Delphes root files and RDataFrame


Hi,

I’m trying to preform some analysis cuts using RDataFrame from root files generated by Delphes. But I seem to encounter a problem with reading particles data from arrays. As i understand, in a delphes file, an event may contain more than one same particle, like electron or muon. If i do

df =  ROOT.RDataFrame("Delphes", filepath)
hist = df.Histo1D("Muon_size")
hist.Draw()

I get a histogram describing the distribution of muon numbers per event. For a particular event, that has say 2 muons, the Muon.PT branch contains an array that stores the pT of the two muons. When i try to the read the pT distrubution of the muons, with:

hist = df.Histo1D("Muon.PT")
hist.Draw()

I get a distribution for all muons in the file. But if i chose to look for the leading muons in pT, or subleading as follows:

hist = df.Histo1D("Muon.PT[0]")
hist.Draw()

I get the following error:

cppyy.gbl.std.runtime_error: Template method resolution failed:
  ROOT::RDF::RResultPtr<TH1D> ROOT::RDF::RInterface<ROOT::Detail::RDF::RLoopManager,void>::Histo1D(string_view vName) =>
    runtime_error: Unknown column: "Muon.PT[0]"

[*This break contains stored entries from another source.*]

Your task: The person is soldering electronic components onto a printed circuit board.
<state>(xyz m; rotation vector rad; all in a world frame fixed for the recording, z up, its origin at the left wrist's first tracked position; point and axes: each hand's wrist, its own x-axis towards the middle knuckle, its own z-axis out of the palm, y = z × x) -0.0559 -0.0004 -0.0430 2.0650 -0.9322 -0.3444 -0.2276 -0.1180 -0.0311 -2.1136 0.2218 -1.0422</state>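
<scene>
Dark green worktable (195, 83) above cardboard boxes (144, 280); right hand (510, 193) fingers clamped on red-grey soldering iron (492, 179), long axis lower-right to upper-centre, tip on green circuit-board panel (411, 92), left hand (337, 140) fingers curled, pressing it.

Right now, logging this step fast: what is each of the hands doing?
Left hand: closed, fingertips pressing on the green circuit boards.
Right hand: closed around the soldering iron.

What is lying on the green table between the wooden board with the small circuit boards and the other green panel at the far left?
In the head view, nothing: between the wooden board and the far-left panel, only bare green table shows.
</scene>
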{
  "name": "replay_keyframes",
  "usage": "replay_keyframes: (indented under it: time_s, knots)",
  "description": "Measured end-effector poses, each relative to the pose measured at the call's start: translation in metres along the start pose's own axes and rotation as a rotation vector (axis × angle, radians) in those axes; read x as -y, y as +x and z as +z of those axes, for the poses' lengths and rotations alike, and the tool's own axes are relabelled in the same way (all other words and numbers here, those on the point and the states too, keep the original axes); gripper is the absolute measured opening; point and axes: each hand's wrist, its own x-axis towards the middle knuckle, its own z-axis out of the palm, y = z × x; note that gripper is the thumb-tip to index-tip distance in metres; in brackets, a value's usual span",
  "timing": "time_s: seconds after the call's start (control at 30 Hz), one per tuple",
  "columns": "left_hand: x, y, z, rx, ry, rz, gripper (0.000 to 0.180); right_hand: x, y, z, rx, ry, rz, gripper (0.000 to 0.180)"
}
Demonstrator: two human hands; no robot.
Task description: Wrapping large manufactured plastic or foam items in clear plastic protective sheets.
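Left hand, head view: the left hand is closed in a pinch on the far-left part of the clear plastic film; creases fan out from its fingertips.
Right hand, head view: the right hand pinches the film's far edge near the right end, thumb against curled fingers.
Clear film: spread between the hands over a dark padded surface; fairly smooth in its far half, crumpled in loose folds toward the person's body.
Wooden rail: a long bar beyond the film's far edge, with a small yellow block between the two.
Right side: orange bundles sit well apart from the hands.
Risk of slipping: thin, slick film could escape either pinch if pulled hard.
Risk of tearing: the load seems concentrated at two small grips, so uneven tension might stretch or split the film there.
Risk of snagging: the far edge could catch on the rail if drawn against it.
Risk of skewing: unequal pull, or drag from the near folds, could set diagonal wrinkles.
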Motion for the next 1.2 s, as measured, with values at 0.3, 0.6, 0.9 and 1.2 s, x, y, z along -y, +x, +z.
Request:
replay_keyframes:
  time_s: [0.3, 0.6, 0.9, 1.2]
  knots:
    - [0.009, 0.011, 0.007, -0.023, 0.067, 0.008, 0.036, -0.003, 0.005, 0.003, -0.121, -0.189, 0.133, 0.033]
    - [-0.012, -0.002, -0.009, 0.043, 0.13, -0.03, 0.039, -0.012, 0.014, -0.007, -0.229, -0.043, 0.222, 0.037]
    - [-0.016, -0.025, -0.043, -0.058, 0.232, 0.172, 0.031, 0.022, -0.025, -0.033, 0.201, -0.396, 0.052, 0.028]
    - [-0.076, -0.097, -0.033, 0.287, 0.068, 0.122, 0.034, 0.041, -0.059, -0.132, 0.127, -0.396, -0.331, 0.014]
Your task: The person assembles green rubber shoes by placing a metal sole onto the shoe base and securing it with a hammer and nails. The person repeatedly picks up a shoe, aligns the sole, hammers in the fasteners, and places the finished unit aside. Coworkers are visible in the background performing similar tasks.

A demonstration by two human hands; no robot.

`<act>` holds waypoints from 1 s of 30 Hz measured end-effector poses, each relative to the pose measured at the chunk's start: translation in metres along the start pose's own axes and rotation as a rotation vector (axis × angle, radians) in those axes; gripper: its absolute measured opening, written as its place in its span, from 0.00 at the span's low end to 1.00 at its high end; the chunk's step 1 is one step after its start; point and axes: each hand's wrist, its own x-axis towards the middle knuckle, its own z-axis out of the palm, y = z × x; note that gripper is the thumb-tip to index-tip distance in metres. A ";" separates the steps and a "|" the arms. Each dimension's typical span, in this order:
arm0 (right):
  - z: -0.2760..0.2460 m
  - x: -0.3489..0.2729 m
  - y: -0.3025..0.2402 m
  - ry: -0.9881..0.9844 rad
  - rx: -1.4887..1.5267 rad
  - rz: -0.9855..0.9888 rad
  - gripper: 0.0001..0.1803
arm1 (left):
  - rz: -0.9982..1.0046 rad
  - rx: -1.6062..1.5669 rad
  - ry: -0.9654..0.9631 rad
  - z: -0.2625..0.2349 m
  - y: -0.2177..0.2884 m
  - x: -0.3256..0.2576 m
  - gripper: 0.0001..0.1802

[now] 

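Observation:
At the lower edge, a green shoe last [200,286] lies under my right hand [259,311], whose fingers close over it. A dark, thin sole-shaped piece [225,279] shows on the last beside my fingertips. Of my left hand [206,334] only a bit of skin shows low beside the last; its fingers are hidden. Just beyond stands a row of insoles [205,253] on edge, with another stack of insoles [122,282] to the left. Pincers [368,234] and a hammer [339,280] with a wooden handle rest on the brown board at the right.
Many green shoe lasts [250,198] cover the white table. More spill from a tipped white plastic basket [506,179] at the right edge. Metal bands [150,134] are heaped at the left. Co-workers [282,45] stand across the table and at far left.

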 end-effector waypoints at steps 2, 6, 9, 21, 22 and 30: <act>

I’ve being trying many methods but none of them worked. Can please someone help me with this problem?

ROOT Version: 6.32.12
Platform: Linux
Compiler: PyROOT


Welcome to the ROOT Forum!
Maybe @vpadulan can help here

Hi @ammelsayed,

Not a RDF expert, but could you try this?

hist = df.Define("LeadingMuon", "Muon.PT[0]").Histo1D("LeadingMuon")
hist.Draw()
1 Like

Hi @silverweed

It actually worked! But why, this is so strange :slight_smile: !!!

The reason is that Histo1D accepts a column name and not an expression, so you first need to Define a new column (which can use arbitrary expressions, including accessing other columns) and then you can do operations on the newly defined column.
Think about Define as “assigning a variable” that is then available for all further operations :slight_smile:

This really helpt me. Thank you very much !!!

1 Like

Dear @ammelsayed ,

Thanks for reaching out! I absolutely agree with @silverweed , that is the right way to go. Just to give further context, allowing Histo1D("Muon.PT[0]") would be equivalent to allowing Histo1D(“run_my_very_complicated_function_that_may_return_a_value_not_acceptable_for_a_histogram”), so RDataFrame really prefers making this distinction between a column (either on-disk or defined) and an expression, the latter being only usable in the parts of API that transform data (e.g. Define or Filter) but not in the parts of the API that declare a result (e.g. Histo1D, Mean, Sum etc.).

Cheers,

Vincenzo

1 Like